Capitalism thrives on the cultivation and celebration of the worst
aspects of human behaviour; selfishness and self-interest; greed and
hoarding; the dog-eat-dog mentality. Capitalism warps normal human
interaction.
Socialism is a society that is organised first and
foremost to work together to produce enough to comfortably ensure
people’s physical and mental well-being and social security —
abundant food, decent housing, full healthcare, inspiring and
stimulating cultural pursuits with lifelong education and in which
new technology, robotics and automation, benefit everybody without
costing the environment.
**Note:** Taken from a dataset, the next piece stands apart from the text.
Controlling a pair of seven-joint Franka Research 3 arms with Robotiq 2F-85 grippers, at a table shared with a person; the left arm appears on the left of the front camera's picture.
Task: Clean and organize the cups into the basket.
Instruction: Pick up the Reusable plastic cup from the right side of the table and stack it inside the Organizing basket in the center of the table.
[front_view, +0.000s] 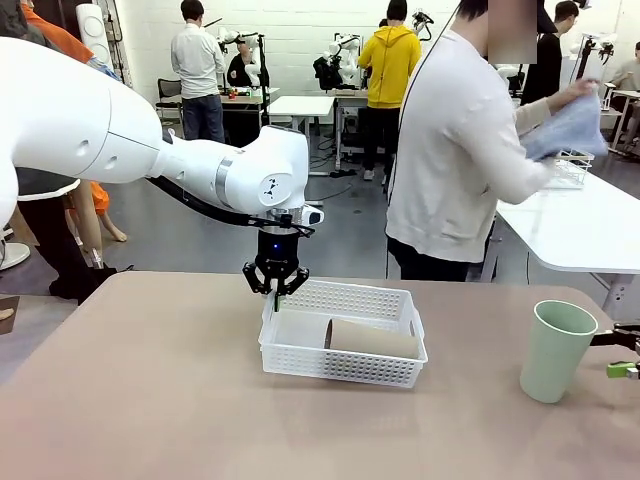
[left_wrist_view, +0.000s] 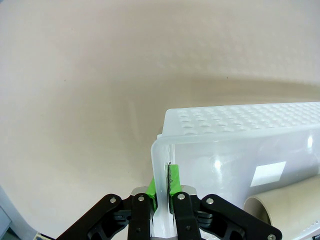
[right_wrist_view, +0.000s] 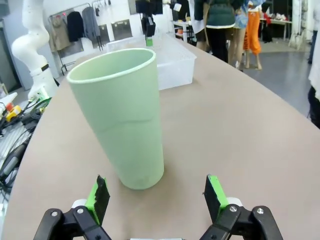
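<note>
You get nothing readable here: the white sticker on the basket looks blank, and the mark on the left arm is too small.

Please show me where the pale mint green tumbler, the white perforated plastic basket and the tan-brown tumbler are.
Pale mint green tumbler (front_view: 555, 355), front view, middle of its side wall.
White perforated plastic basket (front_view: 330, 366), front view, its near mesh wall.
Tan-brown tumbler (front_view: 372, 338), front view, its side, lying in the basket.

White fine-perforated basket, tan-brown cup, pale mint-green cup, plain pinkish-beige table
</note>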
A new social definition of wealth will
evolve. It will not be measured by personal wealth, or by how much
“stuff” you’ve hoarded. It will be not be measured by an
ever-increasing consumption of goods and services, or expanding GDP
figures of “economic growth”, but in the words of Marx, “free
time, disposable time, is wealth itself…free time…for the free
development, intellectual and social, of the individual.”